Description of the task -
The copy has to match the records word for word and include no pictures.

Data provided -

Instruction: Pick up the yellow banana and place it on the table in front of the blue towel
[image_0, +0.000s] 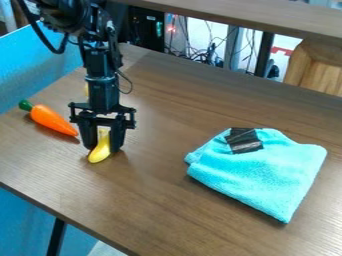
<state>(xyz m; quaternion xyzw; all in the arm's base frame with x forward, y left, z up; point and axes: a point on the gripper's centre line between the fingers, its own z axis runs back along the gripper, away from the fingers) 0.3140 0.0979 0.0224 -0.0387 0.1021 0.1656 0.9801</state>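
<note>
so the black gripper (104, 137)'s fingers are partly open either side of the toy banana (99, 152) on the brown table (157, 200), can't tell if they're pinching, and imo an off-center squeeze could swivel it toward the toy carrot (53, 120) at left, well away from the turquoise towel (257, 172) at right
</note>
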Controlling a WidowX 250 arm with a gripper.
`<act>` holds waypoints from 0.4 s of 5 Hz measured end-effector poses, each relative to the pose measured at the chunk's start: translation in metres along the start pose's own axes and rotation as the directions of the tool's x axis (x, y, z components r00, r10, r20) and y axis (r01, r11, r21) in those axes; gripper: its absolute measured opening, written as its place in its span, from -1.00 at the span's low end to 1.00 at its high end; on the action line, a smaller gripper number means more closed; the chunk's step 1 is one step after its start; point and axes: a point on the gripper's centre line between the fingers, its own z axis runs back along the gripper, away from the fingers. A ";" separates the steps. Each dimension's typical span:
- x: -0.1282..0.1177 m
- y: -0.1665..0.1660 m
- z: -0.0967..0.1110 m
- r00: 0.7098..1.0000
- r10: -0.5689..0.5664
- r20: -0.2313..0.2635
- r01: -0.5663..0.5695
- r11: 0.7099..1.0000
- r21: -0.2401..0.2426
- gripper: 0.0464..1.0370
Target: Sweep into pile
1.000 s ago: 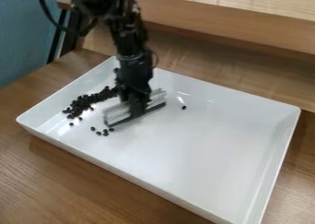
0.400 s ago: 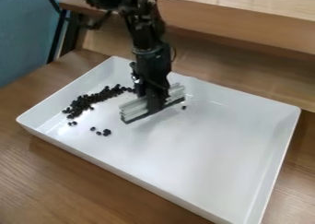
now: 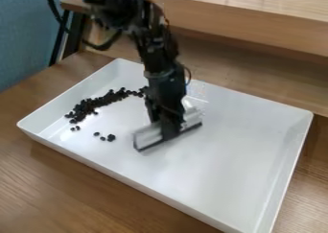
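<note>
Black pincer [image 3: 169, 131] closed on a sweeping bar [image 3: 148, 135], gripped near mid-length. The pincer hides the bar's middle; the two fingers merge into one dark shape. The bar's far end, pale against the tray [image 3: 234, 153], is hard to make out. Contact between bar and tray floor: cannot tell. The arm [image 3: 164, 66] is cut off by the top edge, the tray's near corner by the bottom edge. The pile's right end meets the arm's outline; whether it runs on behind, cannot tell.

Bar: white to light grey, straight, dark strip along its lower edge, lying slantwise across the pincer and projecting to both sides. Pile [image 3: 98, 102]: small, round, black pieces, an uneven band left of and beyond the pincer. Loose pieces [image 3: 111, 137] of the same kind lie left of the pincer, apart from the pile. The tray, white, stands on the table [image 3: 45, 181].
</note>
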 end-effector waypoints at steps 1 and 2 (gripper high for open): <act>-0.016 -0.005 0.003 0.999 -0.035 -0.006 0.035 0.999 0.026 -0.29; -0.032 -0.008 -0.003 0.997 -0.062 -0.039 0.064 0.997 0.033 -0.29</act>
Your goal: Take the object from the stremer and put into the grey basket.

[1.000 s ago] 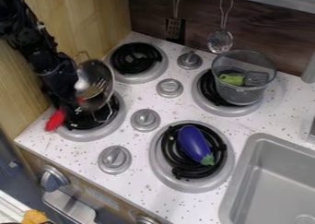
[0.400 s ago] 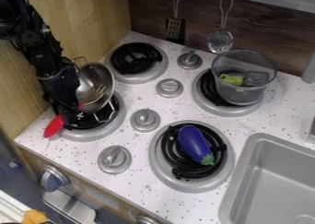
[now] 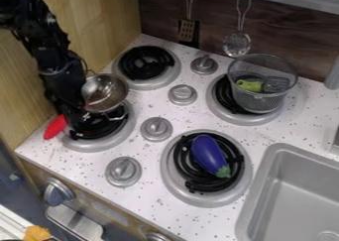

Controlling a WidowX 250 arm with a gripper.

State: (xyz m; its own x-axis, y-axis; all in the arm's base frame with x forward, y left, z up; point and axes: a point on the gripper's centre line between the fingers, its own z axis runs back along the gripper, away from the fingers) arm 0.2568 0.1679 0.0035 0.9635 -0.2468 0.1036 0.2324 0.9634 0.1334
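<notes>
I cannot tell whether the fingers of the black two-finger gripper (image 3: 75, 117) are apart or clamped on anything. Just beside them, a red utensil handle (image 3: 55, 127) juts toward the lower left; up and right sits a round silver metal strainer (image 3: 106, 93). Well apart to their right lie a glossy purple toy eggplant (image 3: 209, 154) (green-stemmed) and, farther, a grey mesh basket (image 3: 261, 102).
</notes>
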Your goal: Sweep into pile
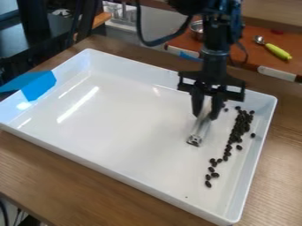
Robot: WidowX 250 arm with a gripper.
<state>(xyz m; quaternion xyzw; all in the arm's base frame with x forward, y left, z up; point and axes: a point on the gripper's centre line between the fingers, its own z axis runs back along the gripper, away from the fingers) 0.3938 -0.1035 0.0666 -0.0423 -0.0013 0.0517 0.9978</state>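
Tray point(130, 128) on wooden table point(88, 176) (orange counter point(251, 54), apparently, behind).

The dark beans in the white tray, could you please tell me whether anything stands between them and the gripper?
Nothing visible does: only bare floor of the white tray lies between the dark beans and the gripper, which holds a pale bar.

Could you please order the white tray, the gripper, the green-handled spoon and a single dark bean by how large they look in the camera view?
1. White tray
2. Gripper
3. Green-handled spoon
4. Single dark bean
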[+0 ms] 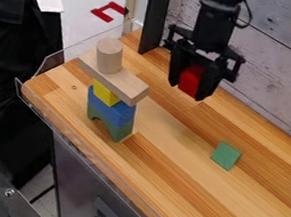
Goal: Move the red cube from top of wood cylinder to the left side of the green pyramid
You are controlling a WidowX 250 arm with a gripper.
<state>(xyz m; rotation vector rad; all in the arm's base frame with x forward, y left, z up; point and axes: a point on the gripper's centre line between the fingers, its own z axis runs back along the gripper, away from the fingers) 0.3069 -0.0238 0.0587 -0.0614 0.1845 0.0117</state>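
Note:
My gripper (192,89) hangs above the table's back part, right of the block stack, shut on the red cube (190,80), which is held between its two fingers clear of the wood. The wood cylinder (109,55) stands upright with a bare top on a flat wooden plank (115,80) at the top of the stack. Farther right and lower in the view, the green pyramid (225,155) rests on the table, apart from the gripper.
Under the plank are a yellow block (105,93), a blue block (110,110) and a green arch block (109,125). A clear low wall (94,157) edges the wooden table (185,186); a plank wall (281,73) stands behind.

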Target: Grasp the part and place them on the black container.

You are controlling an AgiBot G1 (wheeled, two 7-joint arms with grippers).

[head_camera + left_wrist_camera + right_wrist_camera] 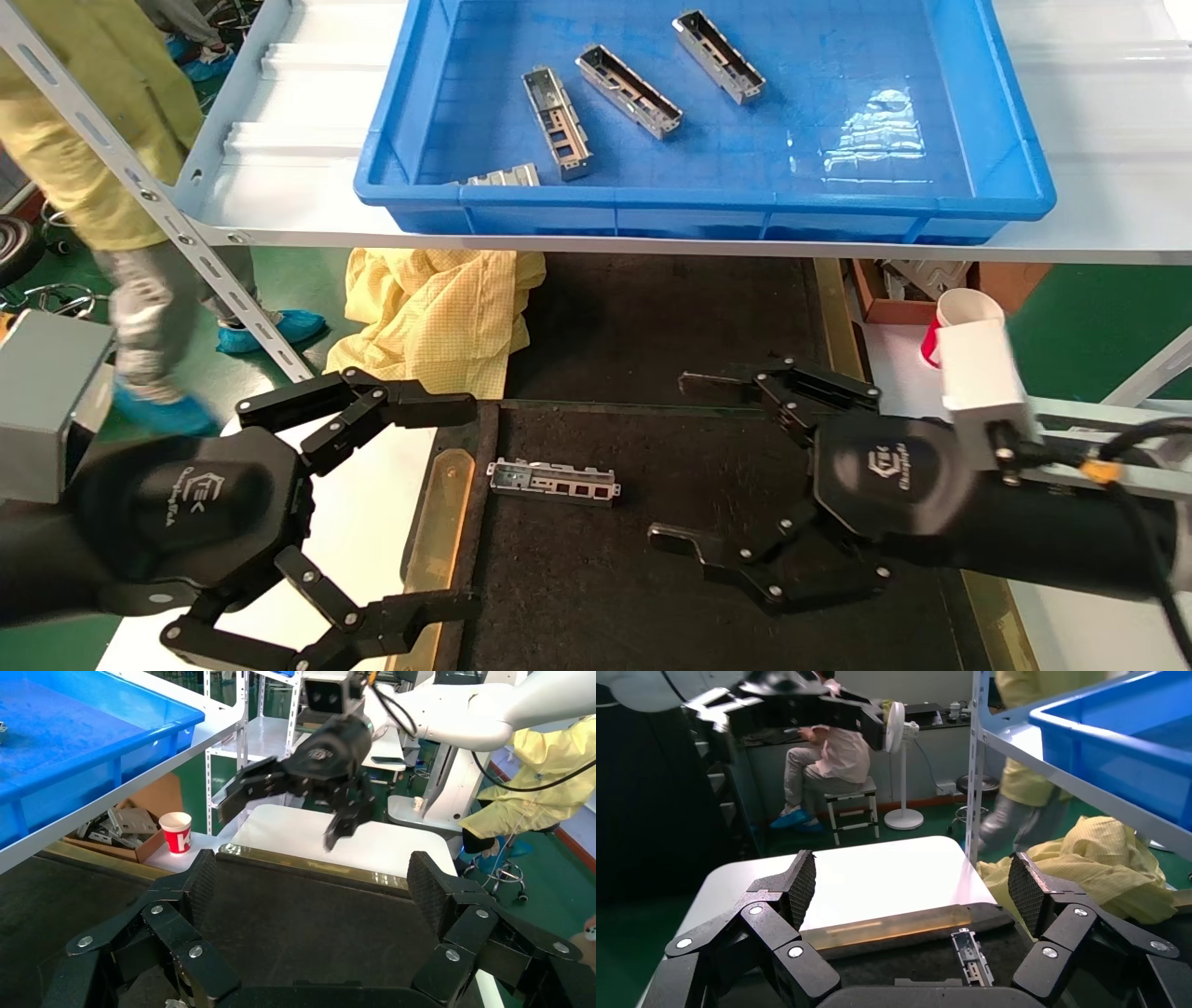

Task response -
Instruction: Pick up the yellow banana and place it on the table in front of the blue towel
[image_0, +0.000s] 
<state>(xyz m; quaternion xyzw; all in the arm's base frame with x forward, y left, z up; point and axes: a point on the gripper's centre line between the fingers, its own z axis runs back along the gripper, away from the fingers) 0.3140 0.0979 0.0224 -0.0387 0.1021 0.1656 0.9801</state>
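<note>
so the black gripper (104, 137)'s fingers are partly open either side of the toy banana (99, 152) on the brown table (157, 200), can't tell if they're pinching, and imo an off-center squeeze could swivel it toward the toy carrot (53, 120) at left, well away from the turquoise towel (257, 172) at right
</note>
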Controlling a WidowX 250 arm with a gripper.
`<act>` holds waypoints from 0.4 s of 5 Hz measured end-effector poses, each relative to the pose measured at the chunk's start: translation in metres along the start pose's own axes and rotation as the directions of the tool's x axis (x, y, z components r00, r10, r20) and y axis (r01, r11, r21) in those axes; gripper: its absolute measured opening, written as its place in its span, from -1.00 at the span's low end to 1.00 at its high end; on the action line, a smaller gripper number means more closed; the chunk's step 1 is one step after its start; point and axes: a point on the gripper's centre line between the fingers, its own z axis runs back along the gripper, away from the fingers. A ";" separates the steps. Each dimension's typical span:
- x: -0.1282..0.1177 m
- y: -0.1665..0.1660 m
- z: -0.0967..0.1110 m
- r00: 0.7098..1.0000
- r10: -0.5689..0.5664
- r20: -0.2313..0.2635
- r01: -0.5663..0.5695
- r11: 0.7099..1.0000
- r21: -0.2401..0.2426
- gripper: 0.0464..1.0370
Target: Sweep into pile
1.000 s ago: 
0.400 s ago: 
now: 
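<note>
Black pincer [image 3: 169, 131] closed on a sweeping bar [image 3: 148, 135], gripped near mid-length. The pincer hides the bar's middle; the two fingers merge into one dark shape. The bar's far end, pale against the tray [image 3: 234, 153], is hard to make out. Contact between bar and tray floor: cannot tell. The arm [image 3: 164, 66] is cut off by the top edge, the tray's near corner by the bottom edge. The pile's right end meets the arm's outline; whether it runs on behind, cannot tell.

Bar: white to light grey, straight, dark strip along its lower edge, lying slantwise across the pincer and projecting to both sides. Pile [image 3: 98, 102]: small, round, black pieces, an uneven band left of and beyond the pincer. Loose pieces [image 3: 111, 137] of the same kind lie left of the pincer, apart from the pile. The tray, white, stands on the table [image 3: 45, 181].
</note>
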 end-effector waypoints at steps 1 and 2 (gripper high for open): <act>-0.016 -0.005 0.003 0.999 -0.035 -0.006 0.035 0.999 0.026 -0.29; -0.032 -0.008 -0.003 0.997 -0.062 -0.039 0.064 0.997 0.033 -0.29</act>
Your goal: Take the object from the stremer and put into the grey basket.

[1.000 s ago] 
[0.400 s ago] 
[now] 

Controlling a WidowX 250 arm with a gripper.

State: (xyz m; its own x-axis, y-axis; all in the arm's base frame with x forward, y left, z up; point and axes: a point on the gripper's centre line between the fingers, its own z axis runs back along the gripper, away from the fingers) arm 0.2568 0.1679 0.0035 0.9635 -0.2468 0.1036 0.2324 0.9634 0.1334
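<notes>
I cannot tell whether the fingers of the black two-finger gripper (image 3: 75, 117) are apart or clamped on anything. Just beside them, a red utensil handle (image 3: 55, 127) juts toward the lower left; up and right sits a round silver metal strainer (image 3: 106, 93). Well apart to their right lie a glossy purple toy eggplant (image 3: 209, 154) (green-stemmed) and, farther, a grey mesh basket (image 3: 261, 102).
</notes>
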Your goal: Sweep into pile
Robot: WidowX 250 arm with a gripper.
<state>(xyz m; quaternion xyzw; all in the arm's base frame with x forward, y left, z up; point and axes: a point on the gripper's centre line between the fingers, its own z axis runs back along the gripper, away from the fingers) 0.3938 -0.1035 0.0666 -0.0423 -0.0013 0.0517 0.9978</state>
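Tray point(130, 128) on wooden table point(88, 176) (orange counter point(251, 54), apparently, behind).

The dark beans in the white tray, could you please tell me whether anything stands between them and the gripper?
Nothing visible does: only bare floor of the white tray lies between the dark beans and the gripper, which holds a pale bar.

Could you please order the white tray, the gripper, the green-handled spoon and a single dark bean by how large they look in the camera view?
1. White tray
2. Gripper
3. Green-handled spoon
4. Single dark bean
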[+0 ms] 
Goal: Move the red cube from top of wood cylinder to the left side of the green pyramid
You are controlling a WidowX 250 arm with a gripper.
<state>(xyz m; rotation vector rad; all in the arm's base frame with x forward, y left, z up; point and axes: a point on the gripper's centre line between the fingers, its own z axis runs back along the gripper, away from the fingers) 0.3069 -0.0238 0.0587 -0.0614 0.1845 0.0117</state>
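Note:
My gripper (192,89) hangs above the table's back part, right of the block stack, shut on the red cube (190,80), which is held between its two fingers clear of the wood. The wood cylinder (109,55) stands upright with a bare top on a flat wooden plank (115,80) at the top of the stack. Farther right and lower in the view, the green pyramid (225,155) rests on the table, apart from the gripper.
Under the plank are a yellow block (105,93), a blue block (110,110) and a green arch block (109,125). A clear low wall (94,157) edges the wooden table (185,186); a plank wall (281,73) stands behind.
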
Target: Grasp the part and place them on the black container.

You are controlling an AgiBot G1 (wheeled, two 7-joint arms with grippers).

[head_camera + left_wrist_camera + right_wrist_camera] 

The answer given above is complete as it stands.